Copy every line below precisely, leaving nothing out.

● ● ● ● ● ● ●

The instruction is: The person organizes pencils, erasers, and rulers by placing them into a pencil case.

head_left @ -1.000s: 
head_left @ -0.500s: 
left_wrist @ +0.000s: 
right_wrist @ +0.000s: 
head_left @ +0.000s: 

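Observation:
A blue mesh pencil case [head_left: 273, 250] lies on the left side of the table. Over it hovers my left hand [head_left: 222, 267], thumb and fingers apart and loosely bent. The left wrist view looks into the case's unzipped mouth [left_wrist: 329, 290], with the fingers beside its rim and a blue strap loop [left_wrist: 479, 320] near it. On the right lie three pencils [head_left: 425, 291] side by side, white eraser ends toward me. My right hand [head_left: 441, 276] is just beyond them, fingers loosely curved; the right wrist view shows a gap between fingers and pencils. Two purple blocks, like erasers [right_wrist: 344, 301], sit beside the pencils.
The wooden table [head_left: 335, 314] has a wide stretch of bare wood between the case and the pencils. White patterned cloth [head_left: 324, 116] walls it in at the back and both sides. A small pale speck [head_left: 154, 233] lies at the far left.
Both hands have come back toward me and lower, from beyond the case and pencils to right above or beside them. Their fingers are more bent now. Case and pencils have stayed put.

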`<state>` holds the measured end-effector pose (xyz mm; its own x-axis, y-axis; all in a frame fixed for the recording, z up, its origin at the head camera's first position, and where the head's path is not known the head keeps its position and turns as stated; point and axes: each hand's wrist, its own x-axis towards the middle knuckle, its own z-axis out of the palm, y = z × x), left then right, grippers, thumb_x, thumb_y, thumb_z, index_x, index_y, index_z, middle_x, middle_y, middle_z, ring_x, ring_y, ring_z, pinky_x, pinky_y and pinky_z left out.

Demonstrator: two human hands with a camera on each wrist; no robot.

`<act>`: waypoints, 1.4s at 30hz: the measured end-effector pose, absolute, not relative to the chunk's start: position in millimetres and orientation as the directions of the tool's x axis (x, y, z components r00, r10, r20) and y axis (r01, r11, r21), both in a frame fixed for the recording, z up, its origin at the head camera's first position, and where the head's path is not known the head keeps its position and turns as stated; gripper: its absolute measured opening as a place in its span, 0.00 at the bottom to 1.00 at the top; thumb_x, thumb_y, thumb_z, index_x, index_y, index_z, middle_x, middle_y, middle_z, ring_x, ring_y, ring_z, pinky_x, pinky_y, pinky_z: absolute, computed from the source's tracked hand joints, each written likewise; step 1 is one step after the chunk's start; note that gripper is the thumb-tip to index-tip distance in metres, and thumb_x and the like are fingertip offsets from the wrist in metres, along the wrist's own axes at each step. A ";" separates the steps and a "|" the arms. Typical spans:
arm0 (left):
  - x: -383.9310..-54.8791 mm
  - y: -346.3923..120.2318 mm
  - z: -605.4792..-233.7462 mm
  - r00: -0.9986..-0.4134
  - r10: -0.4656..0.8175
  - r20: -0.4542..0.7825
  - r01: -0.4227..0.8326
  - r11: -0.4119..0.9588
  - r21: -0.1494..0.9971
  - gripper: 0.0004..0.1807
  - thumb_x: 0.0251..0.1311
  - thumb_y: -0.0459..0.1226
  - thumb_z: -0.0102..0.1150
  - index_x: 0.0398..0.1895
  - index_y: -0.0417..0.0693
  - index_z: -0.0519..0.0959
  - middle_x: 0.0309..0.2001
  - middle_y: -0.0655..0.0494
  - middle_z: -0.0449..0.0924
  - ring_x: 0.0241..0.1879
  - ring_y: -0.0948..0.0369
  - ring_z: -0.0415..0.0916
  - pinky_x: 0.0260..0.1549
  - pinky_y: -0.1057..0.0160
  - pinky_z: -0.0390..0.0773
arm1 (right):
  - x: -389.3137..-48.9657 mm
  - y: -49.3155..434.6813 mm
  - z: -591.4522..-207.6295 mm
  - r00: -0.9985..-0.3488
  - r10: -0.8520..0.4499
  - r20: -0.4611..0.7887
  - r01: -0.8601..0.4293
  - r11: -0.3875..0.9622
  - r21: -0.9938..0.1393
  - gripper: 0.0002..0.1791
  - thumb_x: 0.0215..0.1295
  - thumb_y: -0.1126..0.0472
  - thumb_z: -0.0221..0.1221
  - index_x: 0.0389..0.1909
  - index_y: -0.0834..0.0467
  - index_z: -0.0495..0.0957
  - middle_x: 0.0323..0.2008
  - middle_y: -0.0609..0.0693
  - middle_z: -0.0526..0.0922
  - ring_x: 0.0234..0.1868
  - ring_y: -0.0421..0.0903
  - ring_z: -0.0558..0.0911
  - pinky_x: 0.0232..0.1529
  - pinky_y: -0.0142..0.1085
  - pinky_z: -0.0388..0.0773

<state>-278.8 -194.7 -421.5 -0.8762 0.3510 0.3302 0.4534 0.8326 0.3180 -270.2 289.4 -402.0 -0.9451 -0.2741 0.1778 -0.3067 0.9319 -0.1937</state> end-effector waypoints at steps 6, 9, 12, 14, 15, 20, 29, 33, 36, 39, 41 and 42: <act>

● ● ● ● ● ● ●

**RESPONSE TO THE EXERCISE**
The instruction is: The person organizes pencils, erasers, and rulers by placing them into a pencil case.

head_left @ -1.000s: 
head_left @ -0.500s: 
left_wrist @ +0.000s: 
right_wrist @ +0.000s: 
head_left @ +0.000s: 

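Observation:
A blue mesh pencil case [head_left: 273, 250] lies on the left side of the table. Over it hovers my left hand [head_left: 222, 267], thumb and fingers apart and loosely bent. The left wrist view looks into the case's unzipped mouth [left_wrist: 329, 290], with the fingers beside its rim and a blue strap loop [left_wrist: 479, 320] near it. On the right lie three pencils [head_left: 425, 291] side by side, white eraser ends toward me. My right hand [head_left: 441, 276] is just beyond them, fingers loosely curved; the right wrist view shows a gap between fingers and pencils. Two purple blocks, like erasers [right_wrist: 344, 301], sit beside the pencils.
The wooden table [head_left: 335, 314] has a wide stretch of bare wood between the case and the pencils. White patterned cloth [head_left: 324, 116] walls it in at the back and both sides. A small pale speck [head_left: 154, 233] lies at the far left.
Both hands have come back toward me and lower, from beyond the case and pencils to right above or beside them. Their fingers are more bent now. Case and pencils have stayed put.
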
`<state>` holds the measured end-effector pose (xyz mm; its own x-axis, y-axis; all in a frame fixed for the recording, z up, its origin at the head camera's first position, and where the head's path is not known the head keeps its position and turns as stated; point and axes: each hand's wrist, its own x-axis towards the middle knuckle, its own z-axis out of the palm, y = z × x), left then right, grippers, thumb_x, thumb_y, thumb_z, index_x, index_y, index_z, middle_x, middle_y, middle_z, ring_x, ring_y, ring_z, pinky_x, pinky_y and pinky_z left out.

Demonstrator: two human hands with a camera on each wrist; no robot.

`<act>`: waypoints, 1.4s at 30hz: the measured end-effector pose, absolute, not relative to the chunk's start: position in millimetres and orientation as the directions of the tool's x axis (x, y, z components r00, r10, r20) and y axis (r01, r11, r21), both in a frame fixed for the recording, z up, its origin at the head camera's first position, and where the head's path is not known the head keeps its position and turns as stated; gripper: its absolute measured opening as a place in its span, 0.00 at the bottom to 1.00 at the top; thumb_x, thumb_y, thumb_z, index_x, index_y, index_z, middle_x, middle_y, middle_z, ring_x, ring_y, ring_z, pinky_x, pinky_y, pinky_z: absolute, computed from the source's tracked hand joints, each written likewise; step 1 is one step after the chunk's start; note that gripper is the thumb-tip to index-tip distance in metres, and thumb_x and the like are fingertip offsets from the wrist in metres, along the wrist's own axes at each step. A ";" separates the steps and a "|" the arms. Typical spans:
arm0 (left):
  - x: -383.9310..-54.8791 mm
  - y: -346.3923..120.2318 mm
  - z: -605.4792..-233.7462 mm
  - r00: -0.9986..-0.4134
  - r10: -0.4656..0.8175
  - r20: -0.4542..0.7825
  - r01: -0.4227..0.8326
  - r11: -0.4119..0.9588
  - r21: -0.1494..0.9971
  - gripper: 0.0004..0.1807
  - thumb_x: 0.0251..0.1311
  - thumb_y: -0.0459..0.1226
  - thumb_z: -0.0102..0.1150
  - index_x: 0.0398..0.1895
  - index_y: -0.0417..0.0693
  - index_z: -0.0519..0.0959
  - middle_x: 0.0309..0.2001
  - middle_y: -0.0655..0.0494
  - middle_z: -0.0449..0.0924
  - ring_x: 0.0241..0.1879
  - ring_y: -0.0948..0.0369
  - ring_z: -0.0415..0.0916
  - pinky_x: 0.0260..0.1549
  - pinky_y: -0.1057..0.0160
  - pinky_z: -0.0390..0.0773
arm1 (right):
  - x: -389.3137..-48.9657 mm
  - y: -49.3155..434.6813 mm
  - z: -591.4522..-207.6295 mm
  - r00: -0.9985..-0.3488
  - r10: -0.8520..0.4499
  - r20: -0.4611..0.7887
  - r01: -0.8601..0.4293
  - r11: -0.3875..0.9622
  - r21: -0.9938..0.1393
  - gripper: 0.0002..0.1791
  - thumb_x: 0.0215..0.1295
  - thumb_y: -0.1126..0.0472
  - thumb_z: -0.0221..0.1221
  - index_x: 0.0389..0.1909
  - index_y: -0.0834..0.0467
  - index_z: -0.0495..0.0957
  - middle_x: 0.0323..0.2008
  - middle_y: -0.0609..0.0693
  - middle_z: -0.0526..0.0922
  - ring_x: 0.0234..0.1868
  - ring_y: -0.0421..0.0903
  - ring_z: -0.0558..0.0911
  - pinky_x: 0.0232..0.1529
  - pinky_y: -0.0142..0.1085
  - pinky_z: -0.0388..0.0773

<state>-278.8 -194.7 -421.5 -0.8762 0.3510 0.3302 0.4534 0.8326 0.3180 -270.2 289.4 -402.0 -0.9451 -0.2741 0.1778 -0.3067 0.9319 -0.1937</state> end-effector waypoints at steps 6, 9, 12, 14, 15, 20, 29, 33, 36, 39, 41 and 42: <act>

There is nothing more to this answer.